Saturday, February 13, 2010

In Memory of my Mother


My mother went to heaven in October, 2004. If she were with us today, this would be her 80th birthday. I find myself feeling bitter-sweet as I reminisce about her life today. I feel nostalgic and sad about her absence but feel a sweet comfort in thinking of her and the person she was.

It's interesting to note the things that remain foremost in our minds after a person has left this world. I remember my Mom's sincere love for Christ. She regularly assured me of the fact that our Father is in control and encouraged my faith toward him all my life.

I learned how to show affection from my Mom. I never grew too old that when I sat down beside her she would reach out to hold my hand. She hugged and patted those she loved. I remember as a small child that she sang songs to me, the first I remember being, "Catch a Falling Star" by Perry Como. She would reach out and pretend to be catching the star and then pretend to put it in my pocket. My mother was a whistler. I remember her whistling tunes as she cleaned house when I was a small child.

She was a Sunday School teacher when she was younger and able to attend church, something she couldn't do anymore as the years passed and her health continued to deteriorate. She taught the young married couples at church and loved it.

I remember her reading the Bible and praying when my Dad as in Viet-nam. She never learned to drive so it was quite a challenge for her to have him across the world while she was back home with two young children.

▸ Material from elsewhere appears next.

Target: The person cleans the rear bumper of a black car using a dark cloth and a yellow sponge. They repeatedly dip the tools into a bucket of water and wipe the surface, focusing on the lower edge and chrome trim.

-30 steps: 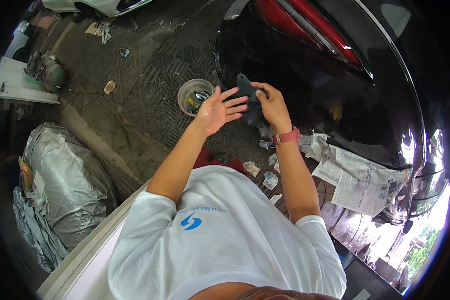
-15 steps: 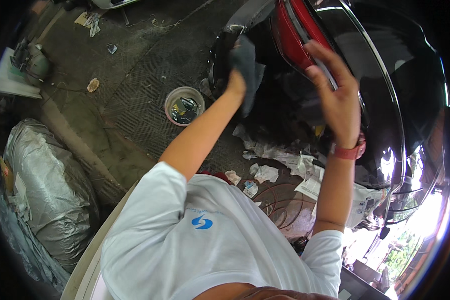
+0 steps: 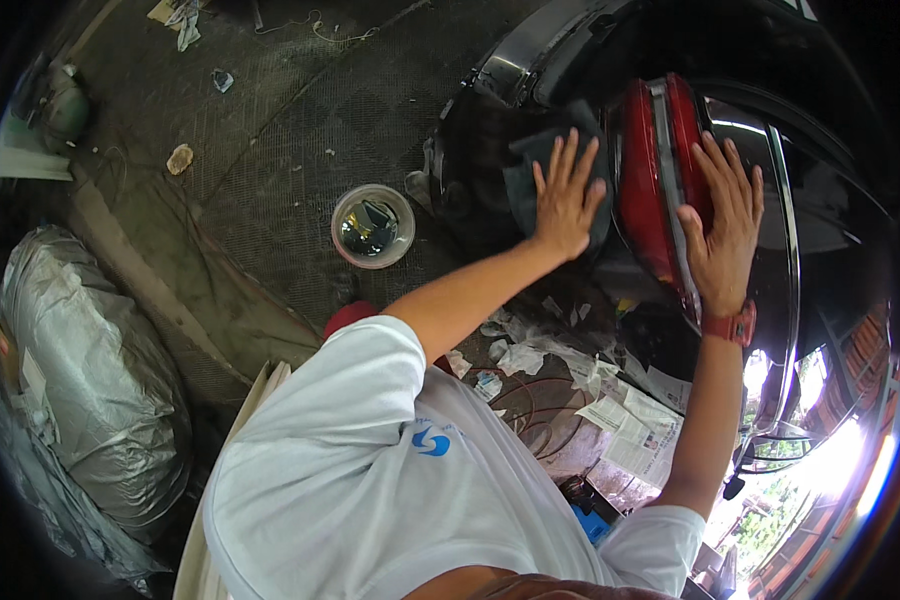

I think of the many discussions I had with her about grace. She struggled with what I teach because of the influence of her own church background during the time she grew up. I still have negative feelings toward that denomination because of what I saw it did to my mother's sense of confidence over the Father's unconditional acceptance of her, independent of what she had done or not done in life.

One of the funniest moments I remember happened shortly before she died. She said to me, "The lady who cleans my house was over this past week. She's having such a hard time." My mother then began to tell me about the lady's troubles and about what she (my mother) had told the house cleaner to encourage her.

"I told her what you wrote in your book about . . ." My mother proceeded to explain to me how she had shared unconditional acceptance and pure grace with the woman. Then she paused, looked at me and said, "And I don't even believe that stuff!" I started laughing.

"Then why did you tell her all that, Mom?" I asked.
"I don't know," she said as she laughed too.
"I'll tell you why you told her that, Mom," I said. "It's because you do believe it! In your heart you know it's true, but you just can't get your (church denominational background) head around it!"
"You think so?" she said.
"I know so!" I answered.

My Mom went to heaven with confidence that she was a Christian but with hopes that there wouldn't be answering to do about her shortcomings. I like to imagine what it must have been like when her Father embraced her and never mentioned anything about shortcomings in this life.

I miss my mother today, but live in the confident assurance that one day I'll again sit by her side and she will pat me on the leg, then hold my hand, and maybe even sing a Perry Como song to me.